Saat itu aku tak dapat berkata apa-apa, tangis bahagia tak sengaja menetes dari bibir mataku membasahi pipi. Fika yang sedari tadi tersenyum langsung memelukku.

“Surprise,” Katanya sambil mengusap air mataku yang menetes.

Aku tak menduga bahwa Fika sudah merencanakan hal ini matang-matang tadi malam, sehingga dia berperilaku aneh. Pak Zakariya rupanya paman Faiz dan berteman dengan alumni SMA Fika dan Yanti. Fika sudah tahu seminggu yang lalu bahwa Pak Zakariya akan kembali ke Indonesia. Makanya malam harinya Fika menchatting Pak Zakariya via email dan senyum-senyum sendiri karena membayangkan rencana yang hendak ia buat.
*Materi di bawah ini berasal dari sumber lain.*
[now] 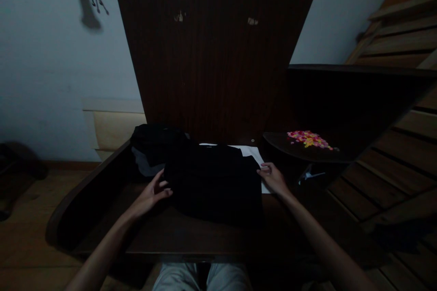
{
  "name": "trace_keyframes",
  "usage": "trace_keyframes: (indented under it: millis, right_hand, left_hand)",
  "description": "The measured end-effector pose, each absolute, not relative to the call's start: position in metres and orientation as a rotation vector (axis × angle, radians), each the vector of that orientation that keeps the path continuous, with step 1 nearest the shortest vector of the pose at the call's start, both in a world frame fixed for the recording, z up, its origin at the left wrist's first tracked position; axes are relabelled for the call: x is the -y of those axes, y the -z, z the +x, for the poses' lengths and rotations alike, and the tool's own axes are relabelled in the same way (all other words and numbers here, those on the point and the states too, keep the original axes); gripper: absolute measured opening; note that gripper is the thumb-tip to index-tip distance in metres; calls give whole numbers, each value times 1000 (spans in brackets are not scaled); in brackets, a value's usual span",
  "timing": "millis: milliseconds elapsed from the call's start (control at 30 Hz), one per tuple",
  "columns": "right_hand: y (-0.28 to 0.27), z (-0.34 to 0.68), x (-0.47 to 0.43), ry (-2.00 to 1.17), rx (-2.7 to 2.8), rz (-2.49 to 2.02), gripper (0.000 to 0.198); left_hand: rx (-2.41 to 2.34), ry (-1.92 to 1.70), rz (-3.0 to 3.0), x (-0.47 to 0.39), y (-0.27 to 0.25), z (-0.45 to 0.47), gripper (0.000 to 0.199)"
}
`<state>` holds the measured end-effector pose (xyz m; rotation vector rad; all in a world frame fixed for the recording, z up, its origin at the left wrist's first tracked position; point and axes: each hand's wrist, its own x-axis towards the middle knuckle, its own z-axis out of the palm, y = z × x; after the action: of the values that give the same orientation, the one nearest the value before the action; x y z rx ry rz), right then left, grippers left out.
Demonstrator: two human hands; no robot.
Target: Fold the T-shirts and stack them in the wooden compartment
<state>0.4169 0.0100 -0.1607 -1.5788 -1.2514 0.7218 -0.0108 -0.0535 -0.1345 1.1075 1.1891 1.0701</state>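
A folded black garment (215, 186) lies on the dark wooden desk (164, 236) in front of me; its exact kind is too dark to make out. My left hand (153, 194) is at its left edge, thumb and fingers apart, with the fingertips touching the cloth. At the opposite edge, my right hand (273, 178) has its fingertips closed on the fabric's border. A white sheet (251, 151), paper or cloth, shows from under the garment at the back and right. Behind my left hand sits a bunched black cloth (157, 141) with a grey part (145, 163) below it.
A tall dark wood panel (218, 63) rises behind the desk. To the right, a low shelf (280, 143) bears a heap of small pink and yellow pieces (309, 138). The desk's raised curved side (82, 191) bounds the left. Wooden slats (385, 182) stand at far right.
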Motion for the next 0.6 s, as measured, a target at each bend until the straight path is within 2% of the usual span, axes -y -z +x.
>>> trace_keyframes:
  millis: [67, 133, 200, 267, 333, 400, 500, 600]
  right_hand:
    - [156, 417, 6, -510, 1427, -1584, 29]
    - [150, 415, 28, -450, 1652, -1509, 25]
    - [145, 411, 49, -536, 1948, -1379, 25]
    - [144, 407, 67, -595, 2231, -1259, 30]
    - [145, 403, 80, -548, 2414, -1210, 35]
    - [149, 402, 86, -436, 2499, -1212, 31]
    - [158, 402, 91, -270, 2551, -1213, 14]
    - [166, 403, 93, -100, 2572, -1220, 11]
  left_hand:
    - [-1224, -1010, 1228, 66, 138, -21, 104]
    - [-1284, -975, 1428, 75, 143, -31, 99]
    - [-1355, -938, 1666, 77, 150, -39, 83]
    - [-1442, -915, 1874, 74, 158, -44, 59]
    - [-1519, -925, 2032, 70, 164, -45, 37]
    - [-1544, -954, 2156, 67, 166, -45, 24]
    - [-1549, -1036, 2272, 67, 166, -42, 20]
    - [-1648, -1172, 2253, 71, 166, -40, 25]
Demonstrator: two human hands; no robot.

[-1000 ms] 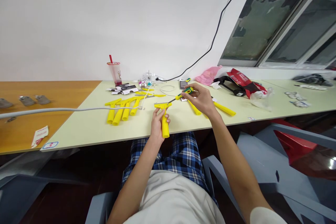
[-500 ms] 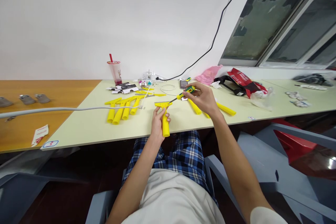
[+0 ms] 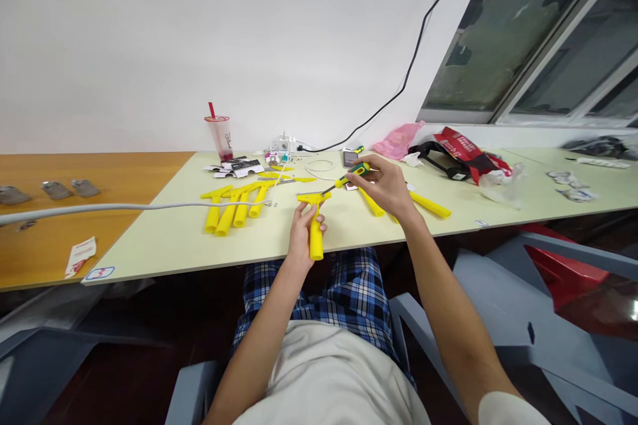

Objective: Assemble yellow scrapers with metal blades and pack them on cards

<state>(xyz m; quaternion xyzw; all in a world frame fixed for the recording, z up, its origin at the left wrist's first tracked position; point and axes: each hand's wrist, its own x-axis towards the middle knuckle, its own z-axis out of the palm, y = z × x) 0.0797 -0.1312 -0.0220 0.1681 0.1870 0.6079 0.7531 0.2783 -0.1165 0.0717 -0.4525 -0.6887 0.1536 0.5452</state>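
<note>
My left hand is closed round the handle of a yellow scraper, whose wide head with a thin blade points away from me. In my right hand is a green and yellow screwdriver, gripped by its handle. Its shaft slants down to the left, and the tip meets the right side of the scraper's head. Whether a screw sits under the tip is too small to tell. To the left lie several yellow scrapers side by side. More yellow handles lie beyond and beneath my right hand.
A plastic cup with a red straw stands by the wall near black and white papers. A white cable crosses the left side. Behind are a power strip, a pink bag and a red package.
Both hands keep their hold, with the screwdriver tip still at the scraper's head. The whole view has shifted very slightly.
</note>
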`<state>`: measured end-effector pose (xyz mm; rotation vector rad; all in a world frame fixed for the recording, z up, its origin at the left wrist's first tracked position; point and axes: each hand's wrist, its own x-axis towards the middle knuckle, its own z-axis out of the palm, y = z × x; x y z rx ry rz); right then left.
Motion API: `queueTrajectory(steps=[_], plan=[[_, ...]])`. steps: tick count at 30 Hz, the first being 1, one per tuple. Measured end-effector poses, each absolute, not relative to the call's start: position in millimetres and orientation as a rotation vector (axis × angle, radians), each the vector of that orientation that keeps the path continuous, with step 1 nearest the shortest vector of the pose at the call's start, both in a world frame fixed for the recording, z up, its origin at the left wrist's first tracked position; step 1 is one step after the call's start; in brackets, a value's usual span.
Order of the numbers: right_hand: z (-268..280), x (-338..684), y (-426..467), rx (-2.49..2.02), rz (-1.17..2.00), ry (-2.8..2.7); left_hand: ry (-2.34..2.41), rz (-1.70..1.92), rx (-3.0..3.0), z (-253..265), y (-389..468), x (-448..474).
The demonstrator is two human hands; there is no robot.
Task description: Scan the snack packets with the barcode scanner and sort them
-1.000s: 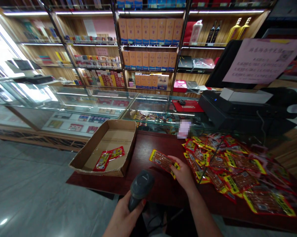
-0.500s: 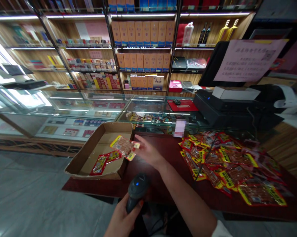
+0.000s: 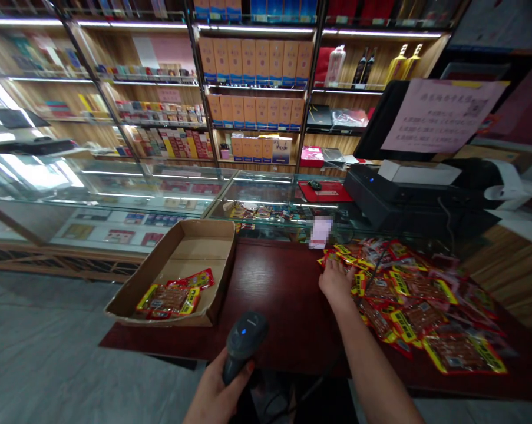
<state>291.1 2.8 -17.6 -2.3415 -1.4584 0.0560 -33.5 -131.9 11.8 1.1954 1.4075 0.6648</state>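
Observation:
My left hand [image 3: 221,380] is wrapped round the handle of a dark barcode scanner [image 3: 247,335] with a small blue light, at the lower middle. My right hand [image 3: 337,284] rests on the near left edge of a pile of snack packets [image 3: 420,312], its fingers stretched and apart over a packet there. These packets are clear, with red and yellow edges and brown sticks inside. To the left, an open cardboard box [image 3: 221,282] holds a similar snack packet [image 3: 167,299] lying over red ones in its near end.
The dark red tabletop [image 3: 274,282] carries the box and the pile. Behind it stands a glass display case [image 3: 266,191] with a red mouse pad [image 3: 327,191]. A monitor [image 3: 380,118] with a paper sheet stands at the right. A thin dark cable crosses the pile.
My right hand let go of a snack packet, which now lies in the box, and moved right to the pile. My left hand still holds the barcode scanner.

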Motion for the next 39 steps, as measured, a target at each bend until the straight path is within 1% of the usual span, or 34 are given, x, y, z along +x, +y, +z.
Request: queueTrajectory(steps=[4,9,13,19,23,26,34,39], plan=[[-27.4,260.6,-22.6,-2.284,0.012,-1.694,1.375,0.711,1.161,14.2,-129.9,-27.2],[-28.0,199.2,-60.4,-2.093,0.131,-1.932,1.374,0.707,1.140,12.7,-128.3,-25.0],[-27.3,187.6,-70.0,-2.046,0.207,-1.935,1.394,0.684,1.122,5.2,-126.8,-31.0],[-38.7,210.1,-56.1,-2.121,0.278,-1.755,1.418,0.655,1.137,-8.3,-130.6,-37.5],[-44.0,214.4,-47.9,-1.948,0.430,-1.729,1.399,0.676,1.150,-4.9,-133.9,-34.2],[-49.7,212.2,-42.6,-1.833,0.535,-1.608,1.379,0.704,1.138,0.2,-135.7,-31.4],[-81.0,217.6,-42.5,-1.485,0.811,-1.017,1.401,0.651,1.190,0.4,-136.5,-31.3],[-84.6,225.3,-48.9,-1.298,0.930,-0.730,1.355,0.701,1.147,1.6,-132.8,-29.4]])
“Mana skripsinya?” pinta Pak Zakariya kepadaku.

“Ini, Pak!” Dengan sigap Fika menyodorkannya sambil tersenyum dan tertawa.

Diam-diam Fika mengambil skripsiku dan membawanya ke rumah alumni SMA nya itu. Langsung saja Pak Zakariya menandatangani skripsiku itu. Dengan hanya sebuah tanda tangan perasaanku lega tak karuan, seakan baru keluar dari dalam goa yang terjebak selama satu tahun lamanya dan sekarang sudah dapat menghirup udara segar.

“Ini ada studi selama 3 bulan ke Singapura, kamu dibiayai di sana dan kamu boleh mengambilnya. Jatah saya cuma-cuma untuk kamu,” tambah Pak Zakariya sambil menyodorkan selembar kertas dan ditandatanganinya.

Ini surprise apalagi pikirku. Rasanya luar biasa, seperti dikasi sebuah rumah untuk tempat tinggal kemudian difasilitasi lagi. Ini sungguh nikmat yang luar biasa.

“Sabar itu pahit, tapi buahnya manis,” gumamku sambil tersenyum lepas.